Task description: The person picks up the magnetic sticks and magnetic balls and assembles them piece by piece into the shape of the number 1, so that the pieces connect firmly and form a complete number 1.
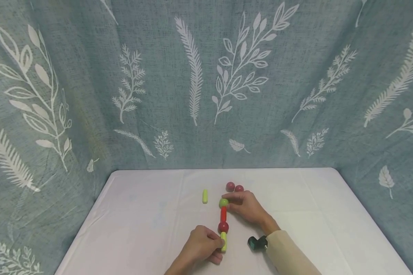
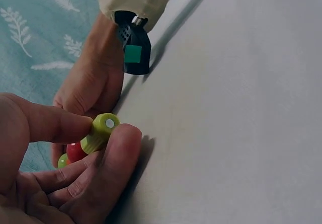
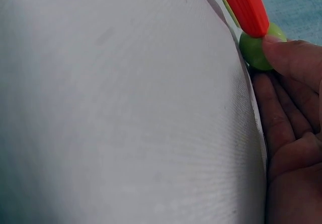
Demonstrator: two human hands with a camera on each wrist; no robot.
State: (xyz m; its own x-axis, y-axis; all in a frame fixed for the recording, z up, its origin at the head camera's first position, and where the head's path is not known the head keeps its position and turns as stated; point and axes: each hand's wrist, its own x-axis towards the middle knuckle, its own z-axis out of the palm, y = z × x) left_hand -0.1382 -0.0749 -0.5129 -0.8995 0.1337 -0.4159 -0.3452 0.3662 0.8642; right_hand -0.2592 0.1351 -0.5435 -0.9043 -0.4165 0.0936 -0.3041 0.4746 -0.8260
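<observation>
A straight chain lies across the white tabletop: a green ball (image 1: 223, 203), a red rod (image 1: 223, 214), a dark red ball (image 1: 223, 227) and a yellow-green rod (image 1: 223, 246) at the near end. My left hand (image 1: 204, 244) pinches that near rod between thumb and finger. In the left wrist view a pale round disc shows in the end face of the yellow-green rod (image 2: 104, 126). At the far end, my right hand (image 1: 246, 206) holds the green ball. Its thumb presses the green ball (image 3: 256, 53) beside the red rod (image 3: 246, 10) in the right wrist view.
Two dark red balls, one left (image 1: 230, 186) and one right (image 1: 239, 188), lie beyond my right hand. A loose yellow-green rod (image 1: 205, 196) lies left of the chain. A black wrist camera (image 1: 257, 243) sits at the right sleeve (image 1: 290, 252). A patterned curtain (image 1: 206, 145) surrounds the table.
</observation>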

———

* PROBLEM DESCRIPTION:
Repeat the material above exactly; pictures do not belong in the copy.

* WORKED SOLUTION:
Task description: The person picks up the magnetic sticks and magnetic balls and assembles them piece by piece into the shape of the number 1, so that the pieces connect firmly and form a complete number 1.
Demonstrator: two human hands with a camera on each wrist; no robot.
State: (xyz m; its own x-axis, y-axis; all in a frame fixed for the recording, z up, its origin at the head camera's first position, and where the head's path is not known the head keeps its position and turns as stated; point and axes: each hand's wrist, its own x-axis towards the middle knuckle, its own z-axis out of the palm, y = z × x) left_hand -0.1382 -0.0749 -0.5129 -0.8995 0.1337 -0.4159 -0.3452 0.3662 0.8642; right_hand -0.2592 0.1351 -0.5435 -0.9043 -0.4165 0.0936 -0.3041 0.4746 -0.8260
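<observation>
A straight chain lies across the white tabletop: a green ball (image 1: 223, 203), a red rod (image 1: 223, 214), a dark red ball (image 1: 223, 227) and a yellow-green rod (image 1: 223, 246) at the near end. My left hand (image 1: 204, 244) pinches that near rod between thumb and finger. In the left wrist view a pale round disc shows in the end face of the yellow-green rod (image 2: 104, 126). At the far end, my right hand (image 1: 246, 206) holds the green ball. Its thumb presses the green ball (image 3: 256, 53) beside the red rod (image 3: 246, 10) in the right wrist view.
Two dark red balls, one left (image 1: 230, 186) and one right (image 1: 239, 188), lie beyond my right hand. A loose yellow-green rod (image 1: 205, 196) lies left of the chain. A black wrist camera (image 1: 257, 243) sits at the right sleeve (image 1: 290, 252). A patterned curtain (image 1: 206, 145) surrounds the table.
</observation>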

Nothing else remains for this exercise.